# GOAL OF THE EXERCISE:
Here is the task for the listing below: output exactly the lines from the one containing "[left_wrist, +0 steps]" through the one containing "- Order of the", and leave out the pictures.

# INPUT RECORDS:
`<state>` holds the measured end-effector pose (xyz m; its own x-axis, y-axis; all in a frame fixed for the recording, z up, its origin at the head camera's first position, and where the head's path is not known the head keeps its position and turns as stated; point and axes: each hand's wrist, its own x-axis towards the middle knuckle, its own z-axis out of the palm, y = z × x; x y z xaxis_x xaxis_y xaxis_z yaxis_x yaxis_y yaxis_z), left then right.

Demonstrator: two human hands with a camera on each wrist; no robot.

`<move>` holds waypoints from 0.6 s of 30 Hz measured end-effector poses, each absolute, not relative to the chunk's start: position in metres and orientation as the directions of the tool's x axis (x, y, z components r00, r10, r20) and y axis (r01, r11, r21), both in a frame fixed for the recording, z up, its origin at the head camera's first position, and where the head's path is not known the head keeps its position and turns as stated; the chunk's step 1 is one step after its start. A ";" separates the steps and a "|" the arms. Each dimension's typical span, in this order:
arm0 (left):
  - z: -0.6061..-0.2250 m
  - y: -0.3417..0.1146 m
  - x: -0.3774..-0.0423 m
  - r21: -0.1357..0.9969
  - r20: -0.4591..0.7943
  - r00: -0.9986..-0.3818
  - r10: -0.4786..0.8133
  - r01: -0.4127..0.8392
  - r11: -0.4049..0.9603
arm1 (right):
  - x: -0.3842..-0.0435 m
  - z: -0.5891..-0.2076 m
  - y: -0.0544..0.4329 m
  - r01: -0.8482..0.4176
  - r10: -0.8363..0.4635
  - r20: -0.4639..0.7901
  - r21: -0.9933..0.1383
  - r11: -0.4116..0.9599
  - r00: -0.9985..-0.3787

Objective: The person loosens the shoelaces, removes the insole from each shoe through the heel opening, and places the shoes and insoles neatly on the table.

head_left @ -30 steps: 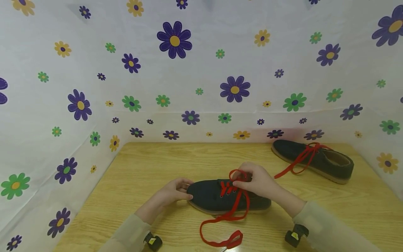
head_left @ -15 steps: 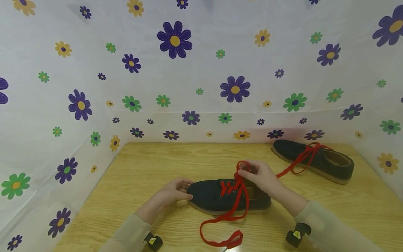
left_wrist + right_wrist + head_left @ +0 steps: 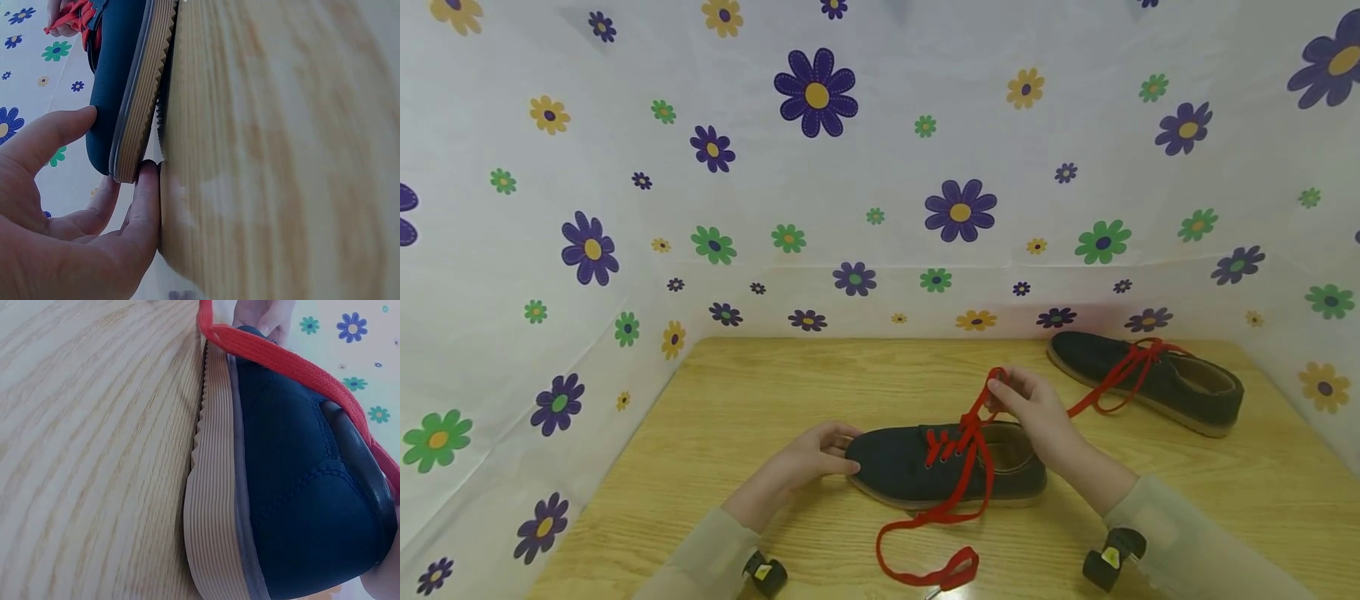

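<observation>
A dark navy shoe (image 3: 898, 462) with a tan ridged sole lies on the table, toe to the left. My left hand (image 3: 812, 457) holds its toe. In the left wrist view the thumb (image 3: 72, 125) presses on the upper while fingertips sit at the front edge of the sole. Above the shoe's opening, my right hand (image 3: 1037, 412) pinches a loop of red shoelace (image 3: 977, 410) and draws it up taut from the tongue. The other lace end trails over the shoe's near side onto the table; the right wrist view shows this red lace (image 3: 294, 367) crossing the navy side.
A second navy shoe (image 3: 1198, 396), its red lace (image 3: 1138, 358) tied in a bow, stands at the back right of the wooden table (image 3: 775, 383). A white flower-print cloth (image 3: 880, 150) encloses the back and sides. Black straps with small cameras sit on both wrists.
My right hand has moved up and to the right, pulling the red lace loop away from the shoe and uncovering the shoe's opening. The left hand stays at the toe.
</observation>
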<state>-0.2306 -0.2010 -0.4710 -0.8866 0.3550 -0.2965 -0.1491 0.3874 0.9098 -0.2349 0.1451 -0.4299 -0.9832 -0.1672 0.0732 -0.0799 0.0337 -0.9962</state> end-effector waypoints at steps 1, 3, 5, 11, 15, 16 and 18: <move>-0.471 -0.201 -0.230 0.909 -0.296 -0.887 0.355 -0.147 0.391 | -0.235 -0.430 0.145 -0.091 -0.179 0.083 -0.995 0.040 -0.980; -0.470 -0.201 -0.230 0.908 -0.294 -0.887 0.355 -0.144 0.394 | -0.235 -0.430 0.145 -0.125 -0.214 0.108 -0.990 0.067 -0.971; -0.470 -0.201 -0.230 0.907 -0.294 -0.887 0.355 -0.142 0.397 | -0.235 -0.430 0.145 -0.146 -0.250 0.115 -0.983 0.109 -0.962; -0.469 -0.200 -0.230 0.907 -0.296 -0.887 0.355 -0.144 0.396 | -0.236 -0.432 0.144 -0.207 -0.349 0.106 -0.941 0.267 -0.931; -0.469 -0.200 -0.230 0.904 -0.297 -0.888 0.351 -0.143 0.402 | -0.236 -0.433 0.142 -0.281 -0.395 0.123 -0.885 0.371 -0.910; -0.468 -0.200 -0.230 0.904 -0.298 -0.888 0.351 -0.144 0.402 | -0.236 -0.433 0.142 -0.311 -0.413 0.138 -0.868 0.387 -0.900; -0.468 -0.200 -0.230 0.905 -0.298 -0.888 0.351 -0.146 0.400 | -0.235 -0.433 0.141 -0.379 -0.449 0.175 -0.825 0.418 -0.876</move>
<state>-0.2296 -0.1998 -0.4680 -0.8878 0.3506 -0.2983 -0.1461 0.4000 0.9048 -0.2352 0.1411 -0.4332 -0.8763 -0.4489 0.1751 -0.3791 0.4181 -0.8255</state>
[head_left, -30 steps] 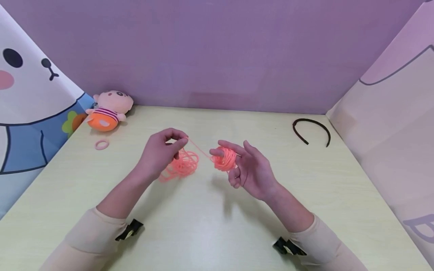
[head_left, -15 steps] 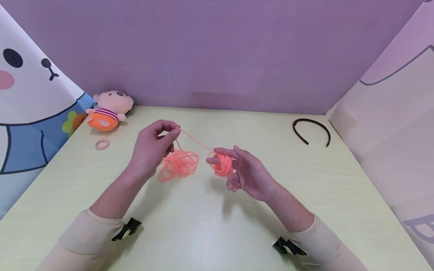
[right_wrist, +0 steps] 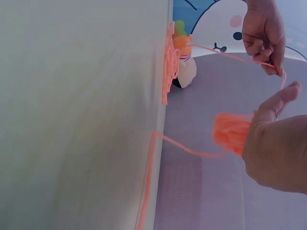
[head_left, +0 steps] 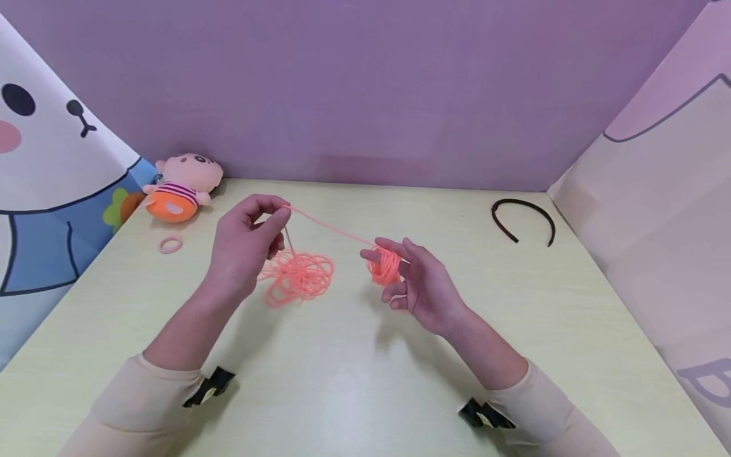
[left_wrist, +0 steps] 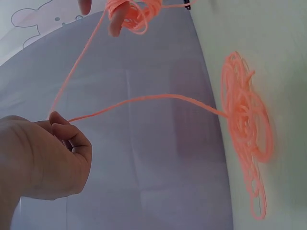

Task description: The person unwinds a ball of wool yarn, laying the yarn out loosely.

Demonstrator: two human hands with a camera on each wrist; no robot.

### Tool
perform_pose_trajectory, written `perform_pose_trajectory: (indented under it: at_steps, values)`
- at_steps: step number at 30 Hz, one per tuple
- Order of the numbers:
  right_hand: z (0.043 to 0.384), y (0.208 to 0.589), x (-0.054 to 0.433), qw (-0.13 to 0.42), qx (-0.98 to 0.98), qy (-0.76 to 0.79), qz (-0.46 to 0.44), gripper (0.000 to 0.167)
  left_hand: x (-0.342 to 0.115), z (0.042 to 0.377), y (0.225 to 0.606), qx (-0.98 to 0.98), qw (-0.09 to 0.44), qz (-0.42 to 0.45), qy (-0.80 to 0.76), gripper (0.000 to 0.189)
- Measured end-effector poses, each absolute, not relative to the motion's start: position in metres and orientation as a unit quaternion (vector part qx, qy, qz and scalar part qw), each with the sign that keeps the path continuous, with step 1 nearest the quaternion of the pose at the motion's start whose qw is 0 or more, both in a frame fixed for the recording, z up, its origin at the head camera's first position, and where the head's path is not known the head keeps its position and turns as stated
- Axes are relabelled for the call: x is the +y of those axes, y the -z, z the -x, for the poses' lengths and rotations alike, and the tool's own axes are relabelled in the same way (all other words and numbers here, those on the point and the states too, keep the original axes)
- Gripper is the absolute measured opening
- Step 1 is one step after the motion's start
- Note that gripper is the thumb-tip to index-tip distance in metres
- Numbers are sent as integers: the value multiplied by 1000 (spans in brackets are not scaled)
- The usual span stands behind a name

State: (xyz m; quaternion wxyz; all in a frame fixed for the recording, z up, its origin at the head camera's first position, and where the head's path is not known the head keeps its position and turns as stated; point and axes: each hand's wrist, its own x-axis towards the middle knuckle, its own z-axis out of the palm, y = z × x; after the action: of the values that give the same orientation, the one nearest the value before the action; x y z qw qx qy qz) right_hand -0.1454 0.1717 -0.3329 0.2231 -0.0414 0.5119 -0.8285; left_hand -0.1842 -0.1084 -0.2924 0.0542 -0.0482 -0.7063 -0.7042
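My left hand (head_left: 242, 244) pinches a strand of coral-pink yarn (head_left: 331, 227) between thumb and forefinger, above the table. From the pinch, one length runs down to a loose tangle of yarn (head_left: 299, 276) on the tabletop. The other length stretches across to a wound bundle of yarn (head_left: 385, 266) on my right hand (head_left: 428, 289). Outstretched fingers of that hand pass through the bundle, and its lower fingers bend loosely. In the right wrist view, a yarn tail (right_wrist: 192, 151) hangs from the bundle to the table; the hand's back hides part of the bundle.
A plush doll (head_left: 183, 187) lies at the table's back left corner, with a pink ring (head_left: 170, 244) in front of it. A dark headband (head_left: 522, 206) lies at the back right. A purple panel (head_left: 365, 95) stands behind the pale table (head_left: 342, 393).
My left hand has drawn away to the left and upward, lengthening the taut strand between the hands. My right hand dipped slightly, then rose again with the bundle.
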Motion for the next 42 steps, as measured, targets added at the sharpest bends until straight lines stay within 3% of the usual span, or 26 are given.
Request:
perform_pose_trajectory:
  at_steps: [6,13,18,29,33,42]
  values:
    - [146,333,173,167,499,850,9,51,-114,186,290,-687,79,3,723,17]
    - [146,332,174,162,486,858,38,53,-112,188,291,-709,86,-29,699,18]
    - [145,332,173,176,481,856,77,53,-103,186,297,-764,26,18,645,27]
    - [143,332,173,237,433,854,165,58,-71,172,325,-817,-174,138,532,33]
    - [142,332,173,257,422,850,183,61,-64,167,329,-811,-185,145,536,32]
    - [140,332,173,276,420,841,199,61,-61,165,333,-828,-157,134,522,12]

# WRITTEN SOLUTION:
[left_wrist, +0 steps] 

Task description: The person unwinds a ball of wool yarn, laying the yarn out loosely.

Demonstrator: two human hands with a camera on each wrist; no robot.

### Tool
perform_pose_trajectory, written `perform_pose_trajectory: (indented under it: at_steps, values)`
- at_steps: step number at 30 Hz, one per tuple
- Order of the numbers:

With this, the answer is complete.